▸ **EXERCISE DESCRIPTION**
Using "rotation" as the search string, find the matching lines below and copy them.

▸ **DATA FOR ANALYSIS**
***
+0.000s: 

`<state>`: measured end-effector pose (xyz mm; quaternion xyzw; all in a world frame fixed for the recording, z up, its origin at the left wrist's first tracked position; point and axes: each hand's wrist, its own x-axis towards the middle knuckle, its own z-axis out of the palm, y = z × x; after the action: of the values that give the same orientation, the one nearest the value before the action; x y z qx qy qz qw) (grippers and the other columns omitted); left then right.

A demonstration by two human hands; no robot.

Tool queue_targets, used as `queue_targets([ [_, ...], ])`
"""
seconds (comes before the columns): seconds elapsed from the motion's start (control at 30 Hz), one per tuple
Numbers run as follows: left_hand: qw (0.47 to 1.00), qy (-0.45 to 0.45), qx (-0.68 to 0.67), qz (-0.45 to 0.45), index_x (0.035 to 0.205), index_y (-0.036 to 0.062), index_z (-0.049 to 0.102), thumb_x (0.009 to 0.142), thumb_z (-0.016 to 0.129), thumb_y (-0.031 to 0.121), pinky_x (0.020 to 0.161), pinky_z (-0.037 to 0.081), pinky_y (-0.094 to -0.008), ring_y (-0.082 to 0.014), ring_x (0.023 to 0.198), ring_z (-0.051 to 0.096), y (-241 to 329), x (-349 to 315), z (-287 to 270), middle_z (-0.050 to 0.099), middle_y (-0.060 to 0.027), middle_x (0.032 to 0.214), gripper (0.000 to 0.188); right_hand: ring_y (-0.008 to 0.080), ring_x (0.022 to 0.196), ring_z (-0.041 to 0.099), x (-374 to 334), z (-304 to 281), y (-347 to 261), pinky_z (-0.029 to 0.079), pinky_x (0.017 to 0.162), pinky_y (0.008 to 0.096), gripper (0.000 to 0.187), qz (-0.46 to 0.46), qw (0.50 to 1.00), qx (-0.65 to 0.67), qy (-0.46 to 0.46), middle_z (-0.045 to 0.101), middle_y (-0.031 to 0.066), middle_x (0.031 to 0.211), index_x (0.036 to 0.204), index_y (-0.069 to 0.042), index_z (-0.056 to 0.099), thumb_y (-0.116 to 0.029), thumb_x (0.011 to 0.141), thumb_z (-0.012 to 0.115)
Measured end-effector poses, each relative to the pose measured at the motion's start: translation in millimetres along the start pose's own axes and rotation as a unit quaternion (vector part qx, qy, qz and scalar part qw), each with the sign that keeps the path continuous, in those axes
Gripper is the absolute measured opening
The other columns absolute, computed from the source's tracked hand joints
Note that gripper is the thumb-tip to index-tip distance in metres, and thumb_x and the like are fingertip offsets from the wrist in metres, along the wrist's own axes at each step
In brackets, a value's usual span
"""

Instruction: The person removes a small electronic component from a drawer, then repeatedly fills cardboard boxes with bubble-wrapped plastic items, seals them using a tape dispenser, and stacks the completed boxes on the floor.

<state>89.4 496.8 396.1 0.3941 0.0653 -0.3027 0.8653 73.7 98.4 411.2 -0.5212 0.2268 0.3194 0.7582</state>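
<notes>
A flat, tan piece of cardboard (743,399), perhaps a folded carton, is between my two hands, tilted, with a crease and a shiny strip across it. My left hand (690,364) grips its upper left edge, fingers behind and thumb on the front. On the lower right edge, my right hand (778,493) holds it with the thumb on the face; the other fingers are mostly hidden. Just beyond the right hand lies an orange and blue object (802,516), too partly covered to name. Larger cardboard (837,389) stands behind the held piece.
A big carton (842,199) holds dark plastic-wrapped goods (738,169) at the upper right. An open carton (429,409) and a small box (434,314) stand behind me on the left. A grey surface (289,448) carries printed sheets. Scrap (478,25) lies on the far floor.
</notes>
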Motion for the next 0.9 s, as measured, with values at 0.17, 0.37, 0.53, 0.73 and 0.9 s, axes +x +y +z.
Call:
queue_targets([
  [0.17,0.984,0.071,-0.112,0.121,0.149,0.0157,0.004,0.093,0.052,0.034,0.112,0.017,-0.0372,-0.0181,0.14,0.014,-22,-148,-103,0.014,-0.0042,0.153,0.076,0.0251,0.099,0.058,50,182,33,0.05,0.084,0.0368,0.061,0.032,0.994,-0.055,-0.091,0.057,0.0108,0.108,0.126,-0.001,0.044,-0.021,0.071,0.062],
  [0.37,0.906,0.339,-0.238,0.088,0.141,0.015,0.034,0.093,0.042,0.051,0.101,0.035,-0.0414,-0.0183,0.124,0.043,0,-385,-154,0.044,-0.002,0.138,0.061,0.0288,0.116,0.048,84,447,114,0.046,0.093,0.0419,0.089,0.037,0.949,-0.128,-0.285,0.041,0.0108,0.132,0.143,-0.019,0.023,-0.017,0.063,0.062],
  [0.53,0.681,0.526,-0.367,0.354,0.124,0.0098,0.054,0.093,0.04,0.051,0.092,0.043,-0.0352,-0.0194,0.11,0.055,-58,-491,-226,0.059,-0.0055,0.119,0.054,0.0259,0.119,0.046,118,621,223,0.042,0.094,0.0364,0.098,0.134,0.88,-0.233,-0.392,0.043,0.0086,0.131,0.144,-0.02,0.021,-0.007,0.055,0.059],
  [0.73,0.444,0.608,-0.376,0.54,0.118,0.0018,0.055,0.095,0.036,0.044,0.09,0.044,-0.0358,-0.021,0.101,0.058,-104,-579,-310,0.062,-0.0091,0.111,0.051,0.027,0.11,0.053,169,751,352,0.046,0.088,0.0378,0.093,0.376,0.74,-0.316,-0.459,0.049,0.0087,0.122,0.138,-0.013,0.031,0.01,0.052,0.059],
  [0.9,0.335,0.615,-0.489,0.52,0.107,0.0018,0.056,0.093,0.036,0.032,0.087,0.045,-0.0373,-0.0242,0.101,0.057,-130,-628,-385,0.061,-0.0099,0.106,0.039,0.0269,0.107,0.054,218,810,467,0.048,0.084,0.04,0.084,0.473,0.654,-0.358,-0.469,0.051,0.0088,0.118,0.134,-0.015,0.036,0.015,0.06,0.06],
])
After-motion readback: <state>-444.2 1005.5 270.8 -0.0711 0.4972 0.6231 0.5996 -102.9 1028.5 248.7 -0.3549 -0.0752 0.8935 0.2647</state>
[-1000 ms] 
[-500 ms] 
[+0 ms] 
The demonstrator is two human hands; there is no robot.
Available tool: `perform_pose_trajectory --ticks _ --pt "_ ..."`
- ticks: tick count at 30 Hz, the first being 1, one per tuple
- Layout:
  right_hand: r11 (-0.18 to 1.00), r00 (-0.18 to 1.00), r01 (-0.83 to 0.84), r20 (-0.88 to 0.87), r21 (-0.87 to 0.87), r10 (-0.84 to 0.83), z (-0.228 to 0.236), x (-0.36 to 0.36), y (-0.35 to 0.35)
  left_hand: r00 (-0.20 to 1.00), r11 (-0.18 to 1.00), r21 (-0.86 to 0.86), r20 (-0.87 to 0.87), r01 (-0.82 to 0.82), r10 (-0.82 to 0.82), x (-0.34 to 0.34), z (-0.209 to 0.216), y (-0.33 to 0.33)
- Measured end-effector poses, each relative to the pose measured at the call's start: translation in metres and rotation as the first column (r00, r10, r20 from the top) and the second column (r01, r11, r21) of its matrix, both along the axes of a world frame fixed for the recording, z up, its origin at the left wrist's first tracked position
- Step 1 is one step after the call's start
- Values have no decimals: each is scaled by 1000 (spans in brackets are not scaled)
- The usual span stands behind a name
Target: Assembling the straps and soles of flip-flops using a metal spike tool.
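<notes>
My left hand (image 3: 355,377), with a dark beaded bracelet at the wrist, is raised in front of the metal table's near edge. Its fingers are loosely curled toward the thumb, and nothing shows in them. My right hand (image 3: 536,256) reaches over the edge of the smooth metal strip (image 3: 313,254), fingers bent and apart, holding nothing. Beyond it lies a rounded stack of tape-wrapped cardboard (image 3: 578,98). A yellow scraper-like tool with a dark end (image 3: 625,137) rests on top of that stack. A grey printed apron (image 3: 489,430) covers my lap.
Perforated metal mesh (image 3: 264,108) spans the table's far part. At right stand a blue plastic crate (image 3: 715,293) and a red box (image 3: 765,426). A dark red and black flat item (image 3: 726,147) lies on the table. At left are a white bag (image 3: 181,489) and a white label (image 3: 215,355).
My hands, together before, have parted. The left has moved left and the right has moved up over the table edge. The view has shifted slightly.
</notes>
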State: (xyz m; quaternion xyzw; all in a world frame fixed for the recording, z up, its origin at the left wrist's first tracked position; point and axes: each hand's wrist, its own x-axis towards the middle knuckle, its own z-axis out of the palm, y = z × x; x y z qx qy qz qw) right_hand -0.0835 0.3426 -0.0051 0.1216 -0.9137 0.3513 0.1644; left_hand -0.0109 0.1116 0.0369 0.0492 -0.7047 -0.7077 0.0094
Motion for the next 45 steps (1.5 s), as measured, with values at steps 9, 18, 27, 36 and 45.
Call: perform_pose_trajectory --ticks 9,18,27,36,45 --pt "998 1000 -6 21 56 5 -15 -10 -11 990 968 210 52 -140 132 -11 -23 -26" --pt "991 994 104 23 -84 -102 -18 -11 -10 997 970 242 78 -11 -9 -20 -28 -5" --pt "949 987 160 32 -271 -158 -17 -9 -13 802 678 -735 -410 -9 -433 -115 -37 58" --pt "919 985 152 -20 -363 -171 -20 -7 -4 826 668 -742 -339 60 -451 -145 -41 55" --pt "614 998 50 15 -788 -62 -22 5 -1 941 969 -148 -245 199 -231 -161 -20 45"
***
▸ **RESULT OF THE TASK**
Measured end-effector poses, each relative to the pose measured at the motion's start: translation in millimetres along the start pose's own axes and rotation as a unit quaternion (vector part qx, qy, qz and scalar part qw), each with the sign that keeps the path continuous, in those axes
- Measured end-effector poses, each relative to the pose measured at the call's start: translation in metres and rotation as the first column (r00, r10, r20 from the top) and the second column (r01, r11, r21) of its matrix, both along the axes of a world frame fixed for the recording, z up, its origin at the left wrist's first tracked position

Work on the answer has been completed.